Exercise directions: Beneath this instruction is a block of data; output from it exactly the lines that run from the one containing "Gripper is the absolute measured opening" through the one containing "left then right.", inclusive.

Source data:
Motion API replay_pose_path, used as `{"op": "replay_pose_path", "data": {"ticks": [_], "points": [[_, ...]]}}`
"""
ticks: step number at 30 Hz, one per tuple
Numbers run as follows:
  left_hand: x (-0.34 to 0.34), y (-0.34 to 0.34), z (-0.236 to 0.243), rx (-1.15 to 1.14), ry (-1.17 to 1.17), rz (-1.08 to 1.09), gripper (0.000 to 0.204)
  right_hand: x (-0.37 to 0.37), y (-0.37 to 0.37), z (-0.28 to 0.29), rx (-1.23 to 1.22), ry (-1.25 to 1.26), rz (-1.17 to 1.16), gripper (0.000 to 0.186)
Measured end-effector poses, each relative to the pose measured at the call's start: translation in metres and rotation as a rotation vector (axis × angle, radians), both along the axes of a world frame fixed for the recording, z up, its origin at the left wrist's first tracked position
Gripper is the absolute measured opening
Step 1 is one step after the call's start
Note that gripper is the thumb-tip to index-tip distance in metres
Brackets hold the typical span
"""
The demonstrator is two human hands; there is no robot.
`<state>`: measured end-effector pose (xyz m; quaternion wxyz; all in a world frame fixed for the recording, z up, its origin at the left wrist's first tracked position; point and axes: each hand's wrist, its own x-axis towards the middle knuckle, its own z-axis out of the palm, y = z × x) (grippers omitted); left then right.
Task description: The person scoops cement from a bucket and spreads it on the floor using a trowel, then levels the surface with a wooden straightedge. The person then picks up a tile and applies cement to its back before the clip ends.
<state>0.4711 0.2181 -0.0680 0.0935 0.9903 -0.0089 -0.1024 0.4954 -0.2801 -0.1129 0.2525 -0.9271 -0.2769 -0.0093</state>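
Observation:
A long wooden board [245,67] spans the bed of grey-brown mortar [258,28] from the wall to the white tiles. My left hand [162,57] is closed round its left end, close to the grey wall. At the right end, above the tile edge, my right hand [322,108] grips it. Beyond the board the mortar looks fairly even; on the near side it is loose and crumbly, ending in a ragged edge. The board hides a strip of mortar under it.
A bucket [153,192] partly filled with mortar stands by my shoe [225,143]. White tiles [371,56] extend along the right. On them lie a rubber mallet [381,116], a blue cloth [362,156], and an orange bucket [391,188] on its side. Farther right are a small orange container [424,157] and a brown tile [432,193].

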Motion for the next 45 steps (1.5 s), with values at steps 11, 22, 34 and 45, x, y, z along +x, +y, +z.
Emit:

Exercise response:
Gripper is the absolute measured opening
Step 1 is one step after the call's start
Note that gripper is the thumb-tip to index-tip distance in metres
Brackets hold the typical span
"""
The demonstrator is two human hands; there is no robot.
`<state>`: measured end-effector pose (xyz m; quaternion wxyz; all in a world frame fixed for the recording, z up, its origin at the left wrist's first tracked position; point and axes: each hand's wrist, its own x-axis towards the middle knuckle, its own z-axis out of the palm, y = z × x) (grippers omitted); left then right.

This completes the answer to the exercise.